— Вот такие муки, вот такие мучения, — приговаривал он, вздыхая.
Я готов был мучиться, никогда не был требователен, ничего изобретать я не собирался, взбираться по социальной лестнице тоже — моя жизнь до приезда в Данию: семь лет сторожем в двух местах и пишущая машинка (две сожженные рукописи), — я не был щепетилен, мог обойтись без еды совсем. А двери… чепуха! Да, они были необычные, ну и что? Мне это сразу бросилось в глаза, когда мы подошли к дому, где он снимал студию. Был поздний вечер, ярко светили фонари, здание срасталось с мраком и казалось высоченным. Дядя вставил ключ в дверь подъезда, повернул его — и перед нами распахнулся лифт! Огромный грузовой. Но это меня нисколько не удивило; даже не восхитило; меня беспокоили звуки…
Я пытался их сортировать: резкие и грубые были такими, как везде, только отчего-то заставляли тревожиться сильней, чем обычно (от некоторых даже бросало в пот, но причиной тому могла быть моя абстиненция); мягкие, малоприметные — в них жила какая-то пряность и робость — подкрадывались, как попрошайки или пугливые проститутки, застенчиво предлагали себя, стелились ненавязчиво, но стоило мне впустить их, как они поселялись во мне и надоедали, всплывали в памяти, играли в позвоночнике, я начинал испытывать к ним тягу, зависимость, стремился оживлять их в голове, прислушивался, искал, отодвигая шумы, словно коробки.

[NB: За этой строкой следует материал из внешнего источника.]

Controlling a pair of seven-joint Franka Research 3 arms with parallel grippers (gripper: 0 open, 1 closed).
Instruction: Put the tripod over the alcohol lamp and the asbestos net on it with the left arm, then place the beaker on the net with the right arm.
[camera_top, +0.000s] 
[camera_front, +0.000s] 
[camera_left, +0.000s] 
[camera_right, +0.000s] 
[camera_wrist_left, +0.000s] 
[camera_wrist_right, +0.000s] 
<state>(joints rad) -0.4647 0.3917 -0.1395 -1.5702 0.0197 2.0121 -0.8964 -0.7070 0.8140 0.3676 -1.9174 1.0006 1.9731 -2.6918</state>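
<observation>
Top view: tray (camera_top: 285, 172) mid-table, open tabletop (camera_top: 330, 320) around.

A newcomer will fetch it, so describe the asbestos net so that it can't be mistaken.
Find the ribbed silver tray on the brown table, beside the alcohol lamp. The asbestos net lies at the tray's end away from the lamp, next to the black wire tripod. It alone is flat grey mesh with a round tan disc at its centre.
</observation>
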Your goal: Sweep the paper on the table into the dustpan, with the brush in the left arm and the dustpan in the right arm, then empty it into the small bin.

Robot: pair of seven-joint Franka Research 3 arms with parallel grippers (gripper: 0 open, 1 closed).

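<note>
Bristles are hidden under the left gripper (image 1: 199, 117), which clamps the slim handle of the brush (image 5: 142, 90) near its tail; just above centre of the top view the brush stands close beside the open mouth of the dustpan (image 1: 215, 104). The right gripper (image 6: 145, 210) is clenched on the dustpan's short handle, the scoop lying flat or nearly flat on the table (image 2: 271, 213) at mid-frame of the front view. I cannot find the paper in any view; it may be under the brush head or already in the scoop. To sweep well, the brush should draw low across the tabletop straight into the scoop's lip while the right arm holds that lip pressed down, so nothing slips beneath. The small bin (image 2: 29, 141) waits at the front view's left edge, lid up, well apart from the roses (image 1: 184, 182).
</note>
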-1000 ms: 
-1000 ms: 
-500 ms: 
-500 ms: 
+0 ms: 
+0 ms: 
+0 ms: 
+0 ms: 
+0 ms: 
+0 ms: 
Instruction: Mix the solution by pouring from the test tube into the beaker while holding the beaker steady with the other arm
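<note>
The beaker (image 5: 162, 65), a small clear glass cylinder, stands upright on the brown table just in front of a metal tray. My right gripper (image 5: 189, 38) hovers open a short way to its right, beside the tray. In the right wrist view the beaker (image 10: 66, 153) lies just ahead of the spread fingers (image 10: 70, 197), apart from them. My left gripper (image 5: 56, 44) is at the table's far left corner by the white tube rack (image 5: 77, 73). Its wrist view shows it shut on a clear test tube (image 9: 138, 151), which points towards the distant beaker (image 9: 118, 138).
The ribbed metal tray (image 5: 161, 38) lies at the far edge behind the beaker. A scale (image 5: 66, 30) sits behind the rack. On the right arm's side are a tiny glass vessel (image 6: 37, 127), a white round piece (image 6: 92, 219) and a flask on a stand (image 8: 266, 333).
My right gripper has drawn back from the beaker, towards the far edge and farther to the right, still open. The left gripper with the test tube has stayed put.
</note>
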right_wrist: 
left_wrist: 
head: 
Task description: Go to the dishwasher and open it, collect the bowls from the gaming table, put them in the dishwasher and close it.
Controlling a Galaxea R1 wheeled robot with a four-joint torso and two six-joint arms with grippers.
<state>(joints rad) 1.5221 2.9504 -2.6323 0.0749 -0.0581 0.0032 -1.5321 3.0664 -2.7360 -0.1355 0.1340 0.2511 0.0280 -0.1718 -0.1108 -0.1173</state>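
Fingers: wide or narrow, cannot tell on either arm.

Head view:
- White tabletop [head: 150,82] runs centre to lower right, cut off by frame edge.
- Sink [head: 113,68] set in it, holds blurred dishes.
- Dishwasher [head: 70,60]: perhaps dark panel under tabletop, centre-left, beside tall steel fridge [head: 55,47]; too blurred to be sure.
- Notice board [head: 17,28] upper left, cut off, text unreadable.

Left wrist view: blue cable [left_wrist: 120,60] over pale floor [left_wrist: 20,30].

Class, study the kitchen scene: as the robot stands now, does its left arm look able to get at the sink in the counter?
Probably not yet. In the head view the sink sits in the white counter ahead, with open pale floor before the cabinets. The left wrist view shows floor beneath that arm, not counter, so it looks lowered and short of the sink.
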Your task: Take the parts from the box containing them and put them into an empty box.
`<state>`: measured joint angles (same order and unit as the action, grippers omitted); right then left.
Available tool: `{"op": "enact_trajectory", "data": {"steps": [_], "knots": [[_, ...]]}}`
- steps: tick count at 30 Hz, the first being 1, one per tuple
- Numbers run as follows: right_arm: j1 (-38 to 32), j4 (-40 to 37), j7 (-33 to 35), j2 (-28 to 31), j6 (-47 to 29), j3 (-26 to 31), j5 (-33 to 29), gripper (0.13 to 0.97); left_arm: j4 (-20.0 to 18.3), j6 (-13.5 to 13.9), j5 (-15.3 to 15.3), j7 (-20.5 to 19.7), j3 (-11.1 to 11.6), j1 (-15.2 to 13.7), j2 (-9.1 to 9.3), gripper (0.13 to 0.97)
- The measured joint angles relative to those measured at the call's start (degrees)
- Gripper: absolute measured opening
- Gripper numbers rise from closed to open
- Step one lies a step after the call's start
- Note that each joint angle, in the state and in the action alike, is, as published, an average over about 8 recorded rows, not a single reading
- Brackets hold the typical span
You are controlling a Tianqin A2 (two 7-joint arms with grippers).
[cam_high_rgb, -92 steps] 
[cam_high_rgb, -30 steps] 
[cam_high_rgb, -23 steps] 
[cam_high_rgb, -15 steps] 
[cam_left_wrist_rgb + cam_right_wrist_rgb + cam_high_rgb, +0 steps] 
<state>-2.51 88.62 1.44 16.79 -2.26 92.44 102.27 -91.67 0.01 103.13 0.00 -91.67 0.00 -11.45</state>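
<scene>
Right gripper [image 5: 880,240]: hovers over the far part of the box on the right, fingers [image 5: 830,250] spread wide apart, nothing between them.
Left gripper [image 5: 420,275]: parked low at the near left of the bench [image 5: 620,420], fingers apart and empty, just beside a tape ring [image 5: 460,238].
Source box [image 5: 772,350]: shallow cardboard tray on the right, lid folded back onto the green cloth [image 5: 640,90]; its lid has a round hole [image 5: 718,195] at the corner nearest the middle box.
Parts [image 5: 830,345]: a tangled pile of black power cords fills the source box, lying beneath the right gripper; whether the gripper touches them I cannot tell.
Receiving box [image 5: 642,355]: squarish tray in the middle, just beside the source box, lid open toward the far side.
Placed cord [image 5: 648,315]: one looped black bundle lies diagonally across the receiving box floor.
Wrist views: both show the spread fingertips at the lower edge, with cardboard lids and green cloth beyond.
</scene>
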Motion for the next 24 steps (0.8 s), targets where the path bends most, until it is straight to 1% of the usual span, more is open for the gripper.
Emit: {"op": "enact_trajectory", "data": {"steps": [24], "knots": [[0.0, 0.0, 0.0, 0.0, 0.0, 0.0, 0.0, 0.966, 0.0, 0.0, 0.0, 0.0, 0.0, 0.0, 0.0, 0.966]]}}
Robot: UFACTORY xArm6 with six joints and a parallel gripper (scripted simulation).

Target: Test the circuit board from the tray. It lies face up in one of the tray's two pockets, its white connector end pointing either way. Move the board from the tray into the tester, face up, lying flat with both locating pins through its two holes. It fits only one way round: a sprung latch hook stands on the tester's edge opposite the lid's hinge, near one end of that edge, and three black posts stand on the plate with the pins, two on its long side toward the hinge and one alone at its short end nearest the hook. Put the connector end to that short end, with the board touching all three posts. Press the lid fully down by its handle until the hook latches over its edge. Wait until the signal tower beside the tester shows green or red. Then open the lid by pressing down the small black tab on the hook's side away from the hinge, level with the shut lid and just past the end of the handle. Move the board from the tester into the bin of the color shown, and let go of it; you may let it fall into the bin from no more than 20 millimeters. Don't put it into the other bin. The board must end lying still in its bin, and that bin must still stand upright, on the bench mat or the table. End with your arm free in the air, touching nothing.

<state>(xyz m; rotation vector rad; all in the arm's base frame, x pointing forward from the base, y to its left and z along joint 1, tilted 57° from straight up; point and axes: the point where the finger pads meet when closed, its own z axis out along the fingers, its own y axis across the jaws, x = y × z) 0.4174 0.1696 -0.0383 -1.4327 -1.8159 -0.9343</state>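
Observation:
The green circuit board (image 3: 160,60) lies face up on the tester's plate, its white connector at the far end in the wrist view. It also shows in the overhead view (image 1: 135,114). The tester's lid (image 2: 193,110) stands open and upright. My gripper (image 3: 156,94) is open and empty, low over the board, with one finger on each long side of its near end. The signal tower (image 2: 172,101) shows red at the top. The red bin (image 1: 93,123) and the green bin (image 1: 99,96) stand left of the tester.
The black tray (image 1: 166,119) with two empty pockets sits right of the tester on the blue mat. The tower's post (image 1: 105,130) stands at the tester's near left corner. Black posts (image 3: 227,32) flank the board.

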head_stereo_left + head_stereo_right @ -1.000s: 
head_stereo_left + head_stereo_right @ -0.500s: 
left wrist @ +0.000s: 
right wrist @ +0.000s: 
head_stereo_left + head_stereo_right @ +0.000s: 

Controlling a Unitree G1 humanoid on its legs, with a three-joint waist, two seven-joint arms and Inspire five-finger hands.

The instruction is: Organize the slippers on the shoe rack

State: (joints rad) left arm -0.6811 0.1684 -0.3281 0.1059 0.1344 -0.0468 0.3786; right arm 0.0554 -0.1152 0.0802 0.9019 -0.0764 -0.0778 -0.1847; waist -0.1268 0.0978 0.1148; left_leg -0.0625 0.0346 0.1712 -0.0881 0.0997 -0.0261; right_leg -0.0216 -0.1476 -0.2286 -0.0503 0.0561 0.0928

Грохот! Тоже совершенно не тот, привычный грохот; он подолгу тлел в сердце и не уходил, как пьяный, выругавшись, стоит над душой, с ним было трудно совладать, вспомню, как гневно громыхнул грузовик или пронзительно взвизгнула роллетная решетка на витрине ранним утром, и задвоится в глазах пойманный зайчик, и поплывет похмельная земля под ногами, точно голова моя снялась с плеч и покатилась с прилавка кочаном по асфальту под ноги прохожему, который перешагнет через нее и, чуть не столкнувшись с курдским мальчиком, усмехнется и пойдет себе дальше, мальчишка поднимет кочан, оботрет его и на окно наше взглянет — ныряю, прячусь (сердце вскачь).
Каждый незнакомый звук влек за собой маленькое внутреннее приключение. Колючие вызывали мурашки; мягкие словно ласкали меня, и я умилялся.